Genomic technologies and the ability to test asymptomatic individuals for adult-onset conditions have created a liminal state, between cultural and bureaucratic concepts of health and illness. These individuals are not experiencing symptoms, but due to genetic or genomic testing, know that they are at increased risk of a genetic condition or disease. Testing thus creates a kind of iatrogenic condition: a no man's land at odds the US healthcare system that is rooted in treatment, not prevention.

Knowledge of genetic information allows the individual to take steps to mitigate risk through medical interventions such as surgery, screening, or medication, but these interventions have variable coverage in the health insurance marketplace.

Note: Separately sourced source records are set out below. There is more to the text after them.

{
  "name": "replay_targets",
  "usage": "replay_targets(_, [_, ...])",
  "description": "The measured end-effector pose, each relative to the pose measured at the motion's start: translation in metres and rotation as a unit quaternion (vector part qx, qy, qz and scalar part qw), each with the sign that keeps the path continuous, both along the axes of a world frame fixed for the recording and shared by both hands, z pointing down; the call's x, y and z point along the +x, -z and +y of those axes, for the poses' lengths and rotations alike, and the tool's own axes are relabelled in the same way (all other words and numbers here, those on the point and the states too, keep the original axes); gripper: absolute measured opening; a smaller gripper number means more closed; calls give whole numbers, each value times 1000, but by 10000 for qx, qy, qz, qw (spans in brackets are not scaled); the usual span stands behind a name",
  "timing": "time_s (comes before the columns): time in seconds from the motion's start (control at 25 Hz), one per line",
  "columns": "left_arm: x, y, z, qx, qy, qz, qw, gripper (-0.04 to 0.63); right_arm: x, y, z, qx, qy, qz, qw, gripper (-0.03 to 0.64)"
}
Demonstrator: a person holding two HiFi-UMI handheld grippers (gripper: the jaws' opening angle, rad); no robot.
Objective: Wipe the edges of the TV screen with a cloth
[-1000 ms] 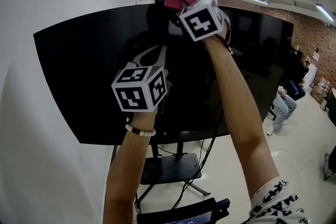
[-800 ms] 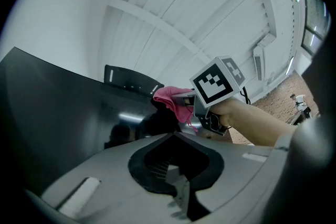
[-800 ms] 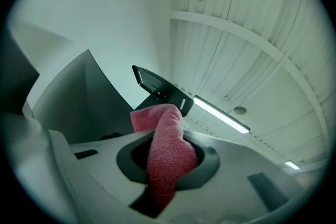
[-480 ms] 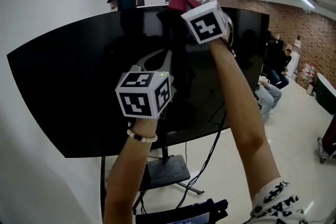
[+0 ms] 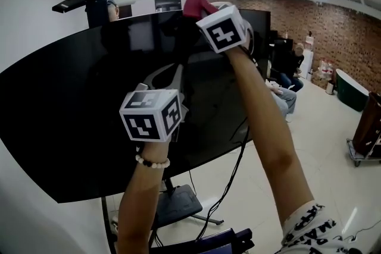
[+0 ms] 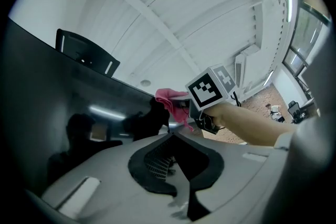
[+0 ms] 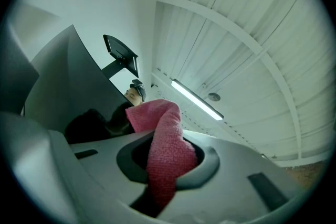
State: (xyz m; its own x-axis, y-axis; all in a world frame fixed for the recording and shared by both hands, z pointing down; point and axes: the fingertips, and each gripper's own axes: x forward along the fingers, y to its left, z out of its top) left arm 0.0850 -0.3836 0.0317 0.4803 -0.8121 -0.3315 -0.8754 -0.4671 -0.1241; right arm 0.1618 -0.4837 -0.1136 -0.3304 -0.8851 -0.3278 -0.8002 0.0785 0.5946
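Right claw (image 5: 203,9) clamps pink cloth (image 5: 193,5) on TV (image 5: 71,98) top edge; left claw (image 5: 178,71) closed; seated people (image 5: 283,95) beyond

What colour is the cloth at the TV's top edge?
Pink woven cloth, clearest in right gripper view.

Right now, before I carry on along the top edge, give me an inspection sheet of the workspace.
Surface: black TV screen, glossy with reflections, on a floor stand.
Job's things: pink cloth at the screen's top edge.
Clutter: nothing seen.
Grippers: right gripper shut on the pink cloth; left gripper shut, empty, in front of the screen's middle.
Cables: black cables hang from behind the screen towards the floor.
Surroundings: white wall left, brick wall right, seated people beyond the screen's right edge.
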Motion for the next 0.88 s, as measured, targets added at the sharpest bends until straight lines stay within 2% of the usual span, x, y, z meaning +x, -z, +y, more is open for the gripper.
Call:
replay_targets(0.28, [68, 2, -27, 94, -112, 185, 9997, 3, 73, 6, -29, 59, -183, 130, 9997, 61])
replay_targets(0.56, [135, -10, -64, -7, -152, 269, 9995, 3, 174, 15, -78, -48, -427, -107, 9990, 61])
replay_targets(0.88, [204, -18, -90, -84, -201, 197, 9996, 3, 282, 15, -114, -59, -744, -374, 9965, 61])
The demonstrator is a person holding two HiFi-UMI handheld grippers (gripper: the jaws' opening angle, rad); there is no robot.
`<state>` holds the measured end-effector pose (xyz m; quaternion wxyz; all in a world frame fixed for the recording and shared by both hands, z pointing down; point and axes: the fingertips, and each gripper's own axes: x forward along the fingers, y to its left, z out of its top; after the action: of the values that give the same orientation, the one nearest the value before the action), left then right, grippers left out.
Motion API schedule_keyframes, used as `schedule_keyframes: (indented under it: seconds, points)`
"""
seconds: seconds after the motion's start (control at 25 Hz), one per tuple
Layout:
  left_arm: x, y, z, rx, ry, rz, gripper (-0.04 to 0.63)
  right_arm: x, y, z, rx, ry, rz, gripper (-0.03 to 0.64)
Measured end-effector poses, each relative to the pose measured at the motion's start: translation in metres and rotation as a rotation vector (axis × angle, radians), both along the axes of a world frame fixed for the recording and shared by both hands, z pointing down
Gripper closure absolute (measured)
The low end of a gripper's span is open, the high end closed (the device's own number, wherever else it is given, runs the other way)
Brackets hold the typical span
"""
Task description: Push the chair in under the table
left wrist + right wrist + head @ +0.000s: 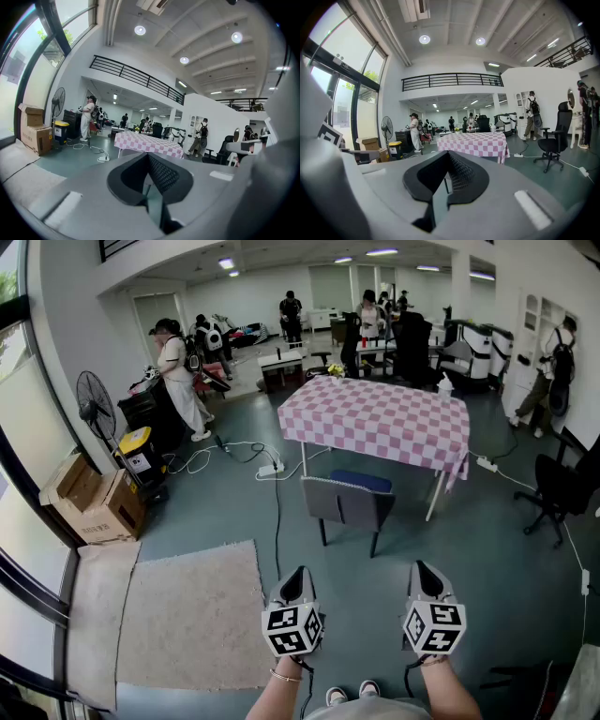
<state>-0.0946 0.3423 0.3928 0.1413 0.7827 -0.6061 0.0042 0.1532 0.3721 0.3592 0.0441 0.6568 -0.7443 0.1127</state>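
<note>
In the head view a grey chair (347, 504) with a blue seat stands on the floor, its back toward me and its seat partly under the near edge of the table (375, 418). A pink-and-white checked cloth covers the table. My left gripper (300, 571) and right gripper (419, 566) are side by side well short of the chair, both shut and holding nothing. Both point toward the chair. The left gripper view shows its gripper (149, 159) shut and the table (147, 143) far ahead. In the right gripper view its gripper (449, 161) is shut, with the table (476, 142) beyond. Neither gripper view shows the chair.
A beige rug (192, 615) lies at my left. Cardboard boxes (94, 502), a yellow bin (138, 451) and a standing fan (94, 409) line the left window wall. Cables and a power strip (267, 468) lie left of the table. A black office chair (558, 488) is at right. People (178, 376) stand behind.
</note>
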Motion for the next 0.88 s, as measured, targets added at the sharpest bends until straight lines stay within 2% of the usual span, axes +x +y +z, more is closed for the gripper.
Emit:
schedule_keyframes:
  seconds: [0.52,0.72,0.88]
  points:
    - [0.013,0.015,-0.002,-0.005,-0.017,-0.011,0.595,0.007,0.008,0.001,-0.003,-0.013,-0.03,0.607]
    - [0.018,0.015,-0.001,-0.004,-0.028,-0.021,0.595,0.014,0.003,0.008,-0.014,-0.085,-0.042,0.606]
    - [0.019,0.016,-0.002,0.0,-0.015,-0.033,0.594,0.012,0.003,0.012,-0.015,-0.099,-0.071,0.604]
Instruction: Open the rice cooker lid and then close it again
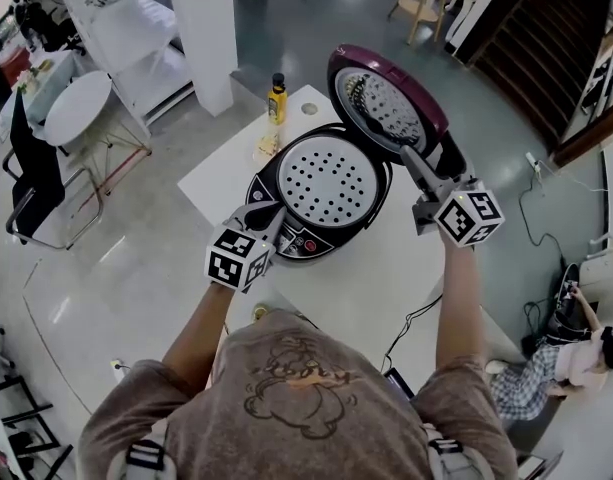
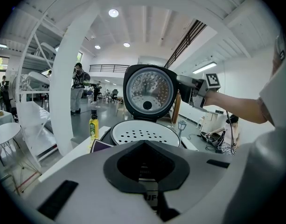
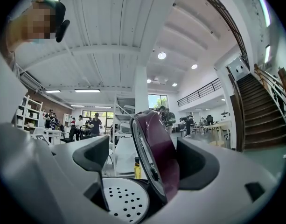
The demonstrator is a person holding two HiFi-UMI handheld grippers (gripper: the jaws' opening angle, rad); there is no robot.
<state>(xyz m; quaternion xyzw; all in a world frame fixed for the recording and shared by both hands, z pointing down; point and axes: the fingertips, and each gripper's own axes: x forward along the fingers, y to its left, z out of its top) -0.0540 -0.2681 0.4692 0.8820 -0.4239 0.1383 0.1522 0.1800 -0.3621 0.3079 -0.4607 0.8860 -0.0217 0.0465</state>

Barriers to access for these interventions threaten to exacerbate health disparities and undermine the basic policy rationale for advocating preventive testing in an asymptomatic population. Therefore, state or federal legislatures should establish advisory boards or regulatory authorities whose role is to create a dynamic list of interventions for asymptomatic individuals that must be covered by insurance companies when medically appropriate for the individual. Additional tests would still be available on the free market, but this panel could ensure that once a policy was in place or in consideration to mandate access to predictive genetic testing or information, the necessary interventions would also be equitably accessible. Without mandated coverage of interventions, the promise of genomic testing as a tool for prevention is blunted and a disparate healthcare system is further entrenched in our society.